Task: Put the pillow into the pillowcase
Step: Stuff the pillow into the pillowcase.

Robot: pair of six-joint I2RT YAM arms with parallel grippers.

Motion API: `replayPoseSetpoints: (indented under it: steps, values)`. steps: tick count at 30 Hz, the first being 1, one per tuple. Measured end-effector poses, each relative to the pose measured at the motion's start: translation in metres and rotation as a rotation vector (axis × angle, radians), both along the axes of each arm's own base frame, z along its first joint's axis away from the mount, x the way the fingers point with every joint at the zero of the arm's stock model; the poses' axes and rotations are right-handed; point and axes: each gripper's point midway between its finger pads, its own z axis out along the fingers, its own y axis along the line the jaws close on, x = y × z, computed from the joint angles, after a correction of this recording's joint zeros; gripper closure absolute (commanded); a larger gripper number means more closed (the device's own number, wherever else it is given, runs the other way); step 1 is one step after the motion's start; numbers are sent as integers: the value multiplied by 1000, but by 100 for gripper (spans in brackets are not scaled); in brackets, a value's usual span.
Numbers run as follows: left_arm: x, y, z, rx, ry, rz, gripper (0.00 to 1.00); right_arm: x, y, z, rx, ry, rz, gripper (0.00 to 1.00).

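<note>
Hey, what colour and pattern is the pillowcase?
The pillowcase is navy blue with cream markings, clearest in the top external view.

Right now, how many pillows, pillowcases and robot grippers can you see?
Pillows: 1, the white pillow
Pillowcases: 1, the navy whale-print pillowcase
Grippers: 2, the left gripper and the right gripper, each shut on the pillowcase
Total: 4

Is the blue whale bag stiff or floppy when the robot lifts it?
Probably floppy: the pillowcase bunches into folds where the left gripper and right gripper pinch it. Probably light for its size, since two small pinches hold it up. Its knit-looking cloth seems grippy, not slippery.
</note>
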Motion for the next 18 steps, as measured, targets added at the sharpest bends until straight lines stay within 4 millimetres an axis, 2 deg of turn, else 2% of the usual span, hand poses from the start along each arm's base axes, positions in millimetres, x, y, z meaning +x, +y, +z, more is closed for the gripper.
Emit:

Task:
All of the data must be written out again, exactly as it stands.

Result of this exercise:
Task: Put the pillow into the pillowcase
Step: Stuff the pillow into the pillowcase.

Robot: pair of six-joint I2RT YAM arms with parallel grippers.

Motion API: `replayPoseSetpoints: (indented under it: steps, values)`. steps: tick count at 30 Hz, the first being 1, one per tuple. Measured end-effector poses, each relative to the pose measured at the motion's start: translation in metres and rotation as a rotation vector (axis × angle, radians), both along the axes of each arm's own base frame, z along its first joint's axis away from the mount, x the way the fingers point with every joint at the zero of the arm's stock model; the poses' axes and rotations are right-handed; point and axes: each gripper's point midway between its finger pads, its own z axis out along the fingers, its own y axis along the line the jaws close on, x = y × z, computed from the joint angles, after a correction of this recording's joint zeros; gripper closure absolute (commanded); a larger gripper number means more closed (the device's own number, wherever else it is given, runs the other way); step 1 is one step after the motion's start; numbers are sent as integers: the value multiplied by 1000, but by 100 for gripper (spans in brackets are not scaled); in brackets, a value's usual span.
Numbers run as follows: left_arm: x, y, z, rx, ry, rz, gripper (0.00 to 1.00); right_arm: x, y, z, rx, ry, rz, gripper (0.00 to 1.00).

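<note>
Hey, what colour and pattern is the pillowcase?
The pillowcase is navy blue with cream markings, clearest in the top external view.

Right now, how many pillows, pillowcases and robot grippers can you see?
Pillows: 1, the white pillow
Pillowcases: 1, the navy whale-print pillowcase
Grippers: 2, the left gripper and the right gripper, each shut on the pillowcase
Total: 4

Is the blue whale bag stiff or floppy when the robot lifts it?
Probably floppy: the pillowcase bunches into folds where the left gripper and right gripper pinch it. Probably light for its size, since two small pinches hold it up. Its knit-looking cloth seems grippy, not slippery.
</note>
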Motion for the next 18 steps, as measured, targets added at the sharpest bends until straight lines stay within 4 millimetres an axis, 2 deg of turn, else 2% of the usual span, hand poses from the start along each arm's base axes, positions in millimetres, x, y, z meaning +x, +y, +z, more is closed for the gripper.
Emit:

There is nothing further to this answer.